Wednesday, March 2, 2011

Sherwani Stores Dubai

127 hours - Danny Boyle - 127 hours

Where Danny Boyle appears as a manic-depressive who would not know of depressive phases.
With a history that only Robert Bresson and Chantal Akerman extremist or a real filmmaker could handle (a man stuck at the bottom of a canyon, his arm stuck, for 127 hours), Danny Boyle still manages to make a clip (c is in his extremism him), a long half past one advertisement that would sell in the end nothing other than itself.
It amuses me that free, and allows the film to join a film category rather happy: the nanar. Danny Boyle has a thousand ideas a second, and none is good. Accelerated, slowed, shots inside a straw (!), split-screens, dream sequences, sequences fantasized, flashbacks, hallucinations, jerks: any rate, time never passes through any of the plans, and it is entitled only to the excitation of a filmmaker who missed struggles to not get bored. The bidding is such that the film is hilarious.
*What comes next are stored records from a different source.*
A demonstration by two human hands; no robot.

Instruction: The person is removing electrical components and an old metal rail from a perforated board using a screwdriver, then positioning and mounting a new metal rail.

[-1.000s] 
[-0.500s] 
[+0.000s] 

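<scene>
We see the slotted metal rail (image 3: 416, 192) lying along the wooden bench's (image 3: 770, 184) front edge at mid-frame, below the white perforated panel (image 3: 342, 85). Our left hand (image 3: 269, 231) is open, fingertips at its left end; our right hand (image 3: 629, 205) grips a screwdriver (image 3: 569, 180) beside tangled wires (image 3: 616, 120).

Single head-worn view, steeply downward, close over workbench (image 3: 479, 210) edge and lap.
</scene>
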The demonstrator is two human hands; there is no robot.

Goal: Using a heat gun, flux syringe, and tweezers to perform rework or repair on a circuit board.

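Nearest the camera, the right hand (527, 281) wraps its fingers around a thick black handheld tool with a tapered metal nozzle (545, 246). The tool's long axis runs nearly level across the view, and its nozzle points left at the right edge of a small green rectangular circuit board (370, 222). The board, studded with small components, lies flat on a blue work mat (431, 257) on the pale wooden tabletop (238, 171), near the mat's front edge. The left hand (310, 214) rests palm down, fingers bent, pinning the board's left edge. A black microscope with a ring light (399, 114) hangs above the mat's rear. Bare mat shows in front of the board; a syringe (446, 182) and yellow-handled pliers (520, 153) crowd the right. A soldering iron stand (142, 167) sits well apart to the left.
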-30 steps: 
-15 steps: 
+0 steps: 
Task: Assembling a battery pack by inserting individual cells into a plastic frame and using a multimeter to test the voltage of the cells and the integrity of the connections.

The story borders on idiocy. One would think that a dying man has some deep thoughts. In Danny Boyle, no. In Danny Boyle, when we will die, you think of Scooby Doo. Only evidence of the maturity that the approach of death gives humans: the hero gives up wank before the picture of a nice pair of tits. That said, there is no evidence that the reason for this inability is any maturity. It may be simply because the hand he still is not free hand with which he usually masturbates (and what good habits change when you know you will die? ).
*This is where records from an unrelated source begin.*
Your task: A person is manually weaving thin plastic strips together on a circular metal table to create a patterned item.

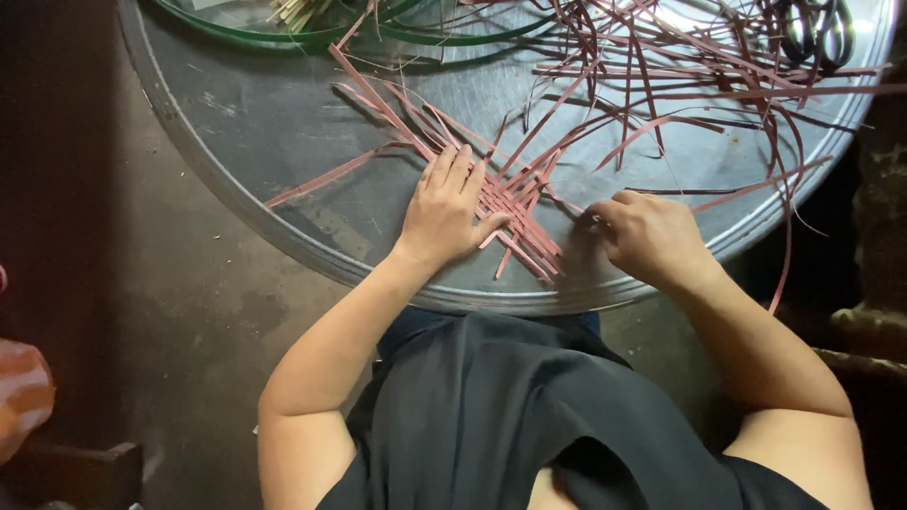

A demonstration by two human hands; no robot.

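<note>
A flat woven patch of reddish-brown strips [522,215] lies on a round metal tray [283,123] in front of me. My left hand [447,212] presses flat on the patch's left side, fingers together and pointing away from me. My right hand [647,236] is curled at the patch's right edge, its fingertips pinching the end of one thin strip [574,205]. Long loose ends of the strips fan out from the weave toward the far left and far right.
Many loose reddish strips [680,85] lie tangled across the tray's far right. Black-handled scissors [817,30] sit at the far right rim. A green hoop [312,33] and pale sticks [295,9] lie at the far edge. Dark floor lies to the left.
</note>
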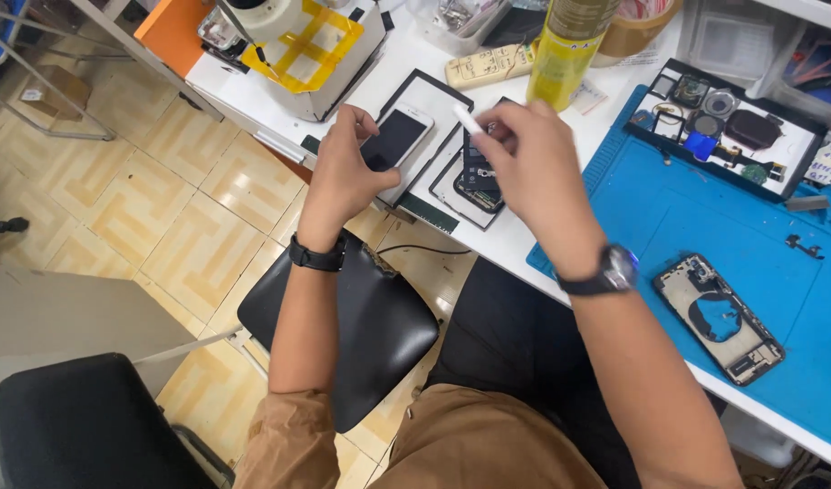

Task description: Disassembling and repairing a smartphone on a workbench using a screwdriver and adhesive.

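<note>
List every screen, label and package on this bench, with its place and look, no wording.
Phone screen: under the left hand, dark glass, white frame.
Opened phone: below the right hand, black, parts showing.
Spray can: top centre, yellow label.
Tape roll: right of can, brown.

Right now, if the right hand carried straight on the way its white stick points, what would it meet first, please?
Probably the white phone that the left hand steadies: the right hand aims its white stick up and left towards it, though depth is unclear.
</note>
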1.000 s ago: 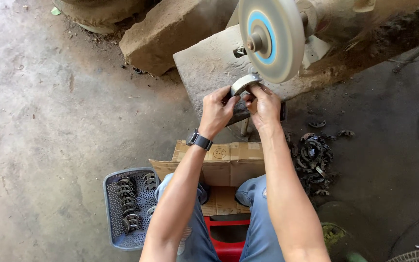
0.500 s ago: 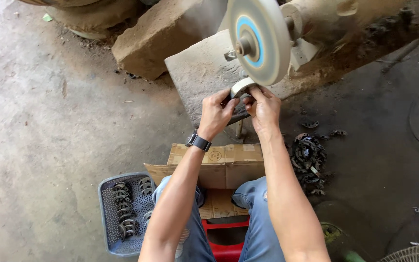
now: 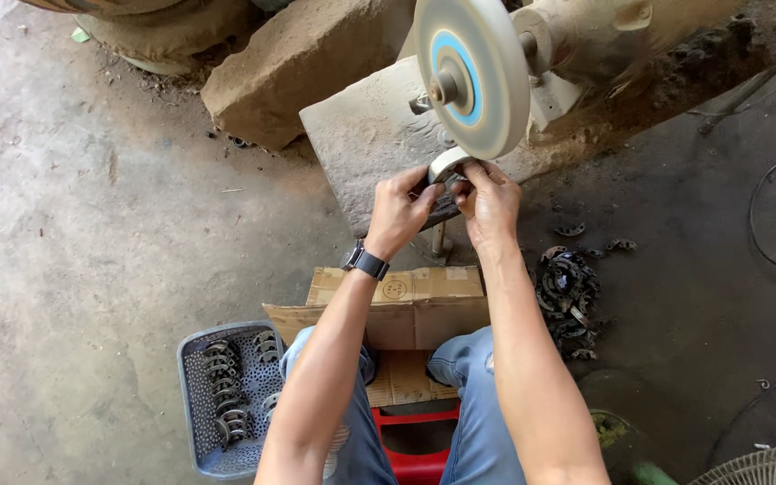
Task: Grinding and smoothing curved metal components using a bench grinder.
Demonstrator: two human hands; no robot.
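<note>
1. The left hand (image 3: 401, 211) and the right hand (image 3: 489, 199) are raised side by side, both clenched on one small curved metal piece (image 3: 449, 166) pinched between their fingertips.
2. That curved metal piece sits just above the two hands, and its pale outer face is pressed against the lower rim of the buffing wheel (image 3: 473, 76).
3. The buffing wheel stands directly above the hands, a pale disc with a blue ring round its hub, mounted on a dusty motor (image 3: 586, 36) that lies up and to the right of the right hand.
4. A dark wristwatch (image 3: 366, 262) is strapped on the left wrist, just below the left hand.
5. Below both hands, between the forearms, a cardboard box (image 3: 406, 305) rests by the knees in blue jeans.
6. Well below and to the left of the left hand, a grey perforated plastic basket (image 3: 195, 404) on the concrete floor holds rows of similar curved metal parts.
7. To the right of the right forearm, a loose pile of dark curved metal parts (image 3: 569, 292) lies on the floor.
8. A stone block (image 3: 307, 63) lies up and to the left of the left hand.
</note>
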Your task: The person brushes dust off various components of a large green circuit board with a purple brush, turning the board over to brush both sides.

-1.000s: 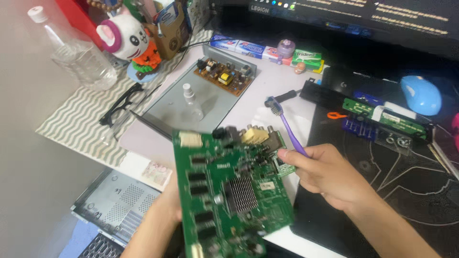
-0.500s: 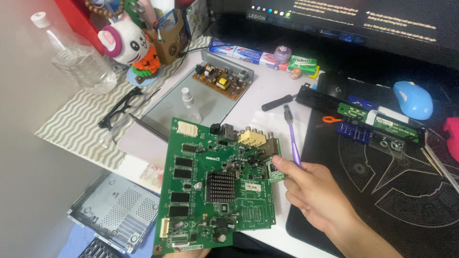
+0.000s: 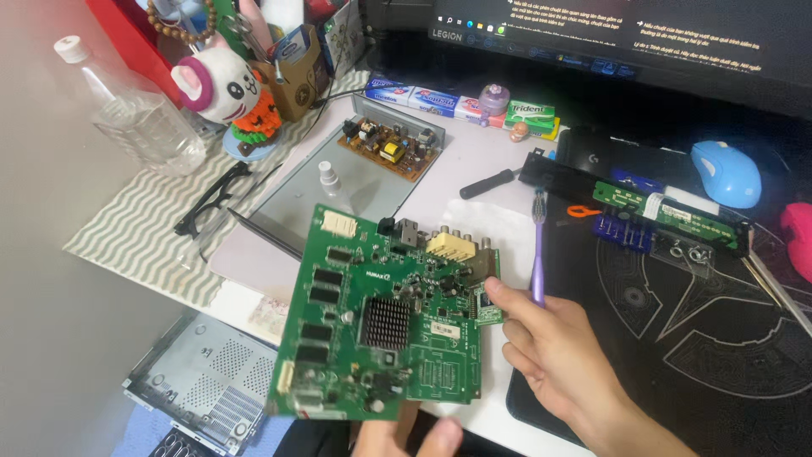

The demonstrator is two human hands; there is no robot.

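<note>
Over a cluttered white desk (image 3: 474, 169), left hand (image 3: 406, 436) grips a green circuit board (image 3: 385, 322); right hand (image 3: 558, 347) grasps a purple toothbrush (image 3: 538, 245).

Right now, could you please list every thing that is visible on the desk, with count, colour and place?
Large circuit board: one, green, front centre, held up.
Toothbrush: one, purple, in the right hand.
Small circuit board: one, brown, on a grey metal tray behind.
Screwdriver: one, black handle, centre of the desk.
Narrow board: one, green, on a black strip at right.
Mouse: one, blue, far right.
Plastic bottle: one, clear, far left.
Glasses: one pair, black, on the striped mat.
Metal case: one, grey, lower left.
Left hand: bottom edge, under the large board.
Right hand: lower right, holding the toothbrush.
</note>
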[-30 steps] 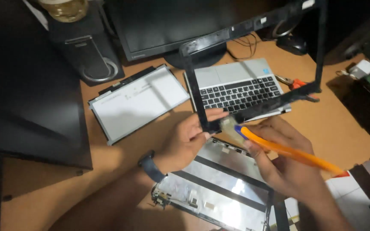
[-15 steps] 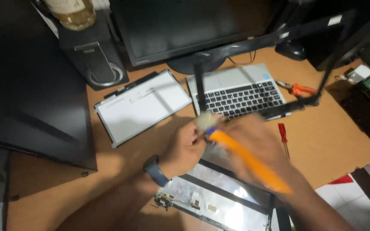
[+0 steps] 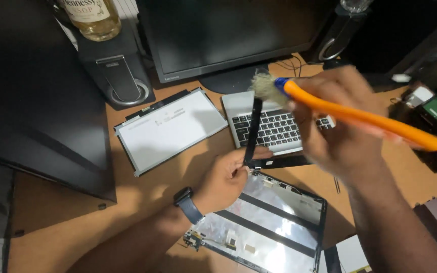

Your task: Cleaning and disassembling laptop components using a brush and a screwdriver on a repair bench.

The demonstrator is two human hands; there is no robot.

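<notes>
Brown surface (image 3: 168,177) carries the parts. Silvery laptop lid shell (image 3: 274,222) lies just below the left hand (image 3: 223,179); a bare screen panel (image 3: 170,126) lies up-left of it. Left grip is closed on a thin black bezel frame (image 3: 253,129), held upright. Right hand (image 3: 340,126), blurred, is clenched around an orange-handled brush (image 3: 360,119), bristles beside the frame's top.

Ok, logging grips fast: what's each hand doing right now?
Left hand: closed on the black screen bezel, held upright.
Right hand: closed around the orange-handled brush.
</notes>
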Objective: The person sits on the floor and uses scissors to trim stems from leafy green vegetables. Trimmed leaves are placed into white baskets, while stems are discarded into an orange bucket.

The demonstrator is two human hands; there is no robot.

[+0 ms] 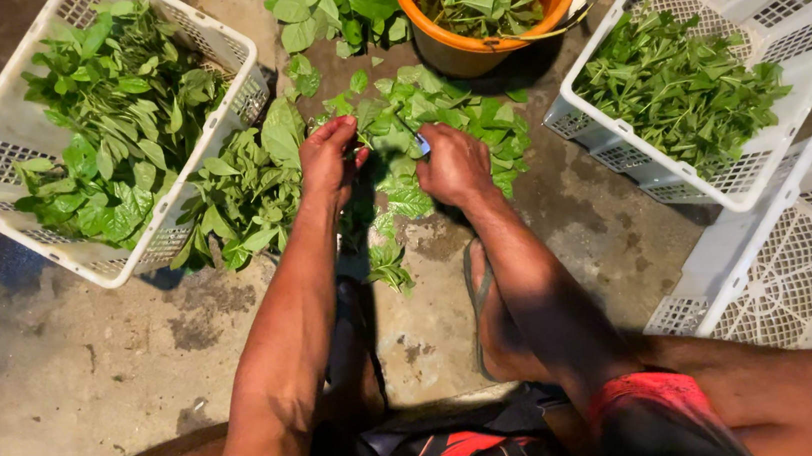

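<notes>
Squatting puts the loose pile of green leafy stems (415, 126) within reach. Your left hand (329, 161) pinches a sprig; your right hand (455, 165) curls around a small blade. Beyond, the round orange plastic bucket (488, 3) holds leaves.

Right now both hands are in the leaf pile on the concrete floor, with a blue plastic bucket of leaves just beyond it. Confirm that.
Not quite: the round plastic bucket is orange, not blue, as the head view shows. The left hand and right hand are indeed in the green leaf pile on the concrete floor.
</notes>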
James Franco is the anti-Isabelle Huppert, so that it becomes confusing. He does not play at all the pain. Just a rock to crush his hand and breaking his arm, and at no time does it badly. When one imagines what would have been Huppert such a role, we are already anxious. This apparent nonchalance of the main actor gives the film an incredible distance.
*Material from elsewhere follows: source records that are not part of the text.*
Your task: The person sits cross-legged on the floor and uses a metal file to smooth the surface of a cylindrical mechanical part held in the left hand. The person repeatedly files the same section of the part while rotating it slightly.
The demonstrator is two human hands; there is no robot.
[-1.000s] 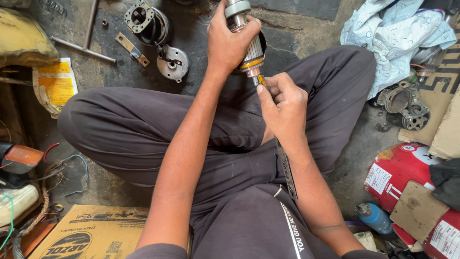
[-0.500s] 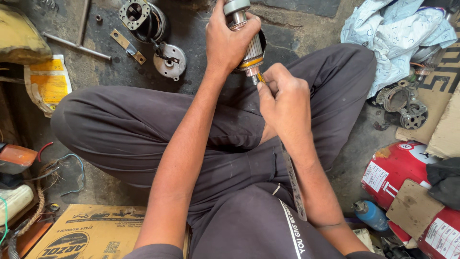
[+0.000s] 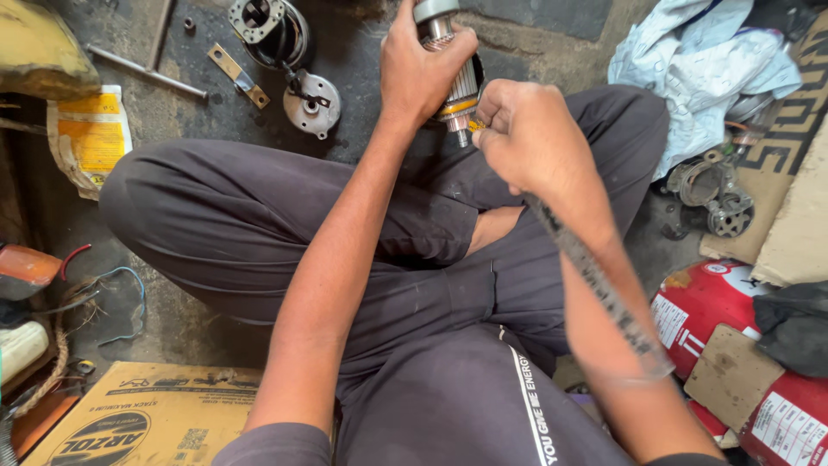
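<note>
Since the earlier frame the view has slid a little toward 3 o'clock, so the round metal parts on the floor now sit nearer 11 o'clock, while both hands keep their hold on the same piece.

The person sits cross-legged on the concrete floor (image 3: 362,52), dark trousers (image 3: 259,224) filling the middle of the view. At 7 o'clock lies a flat cardboard box (image 3: 147,414); at 4 o'clock stand red cylinders (image 3: 716,302) with white labels. A crumpled pale blue cloth (image 3: 699,69) is at 2 o'clock, with grey cast metal parts (image 3: 716,194) just below it. A yellow and white bag (image 3: 90,138) lies at 9 o'clock.

The motor armature (image 3: 457,82) is held upright at 12 o'clock, above the crossed legs. The left hand (image 3: 423,73) is clamped around its body. The right hand (image 3: 526,138) is closed on a long grey file (image 3: 595,276), whose blade runs back along the right forearm toward 4 o'clock; its front end meets the brass-coloured lower end of the armature.

At 11 o'clock lie a round motor housing (image 3: 267,26), a disc-shaped end cover (image 3: 312,103), a small brass-coloured bracket (image 3: 237,73) and a thin steel rod (image 3: 147,71).
</note>
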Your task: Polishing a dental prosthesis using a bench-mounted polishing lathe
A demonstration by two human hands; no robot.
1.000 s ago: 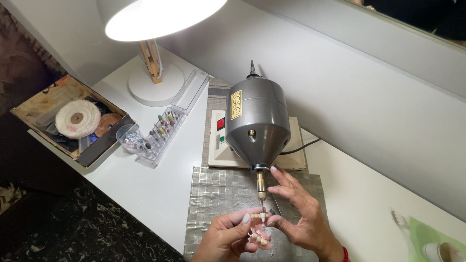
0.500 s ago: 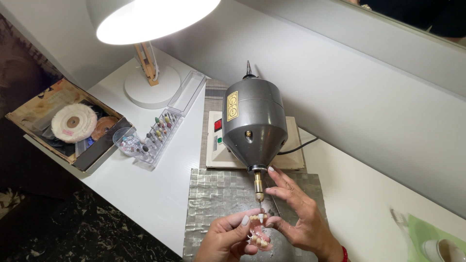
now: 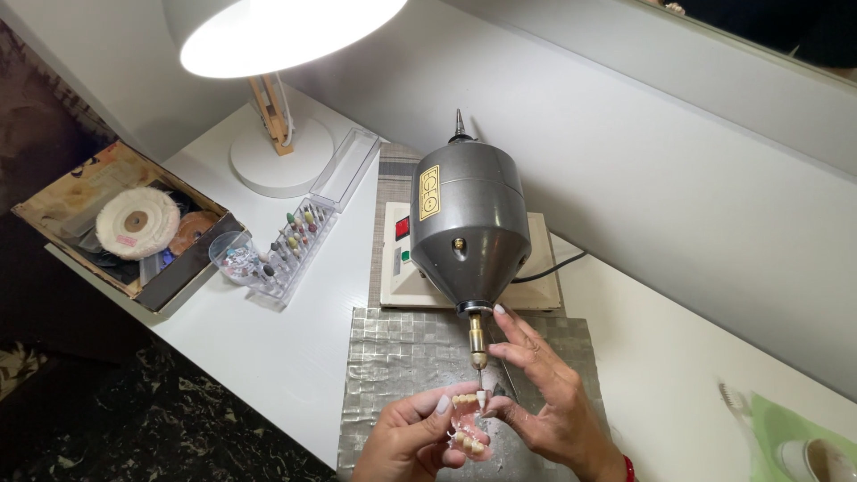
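Since a second ago little has shifted: both hands stay at 6 o'clock below the grey bench motor [image 3: 466,234], the denture [image 3: 468,425] still against the white bur tip [image 3: 479,401], so grinding appears ongoing. Left hand [image 3: 412,439] pinches the denture; right hand [image 3: 546,402] steadies it, fingers partly spread. Count: one motor, one denture, one lamp [image 3: 282,54] at 11 o'clock, one bur rack [image 3: 290,243] at 10.

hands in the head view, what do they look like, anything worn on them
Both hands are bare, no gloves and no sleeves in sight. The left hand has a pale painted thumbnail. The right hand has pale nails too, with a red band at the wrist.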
The best scene is pretty much: James Franco drinks the last drops of his gourd, Danny Boyle hid his camera in the bottom of the flask, and the language of Franco films passing through the orifice. The movie looks like this: oral sex in a sock, a muscular effort without result, or the courtship of a pigeon trapped alone in an attic. I want to be Danny Boyle
three or four days a year. All satisfy me. I would ask myself does not matter. No other movie, no book, no thought seems to me overwhelming. I could do anything and I'll do anything. That would be happiness, it would be cocaine, and I have created the impression of my time while feeling particularly suited me.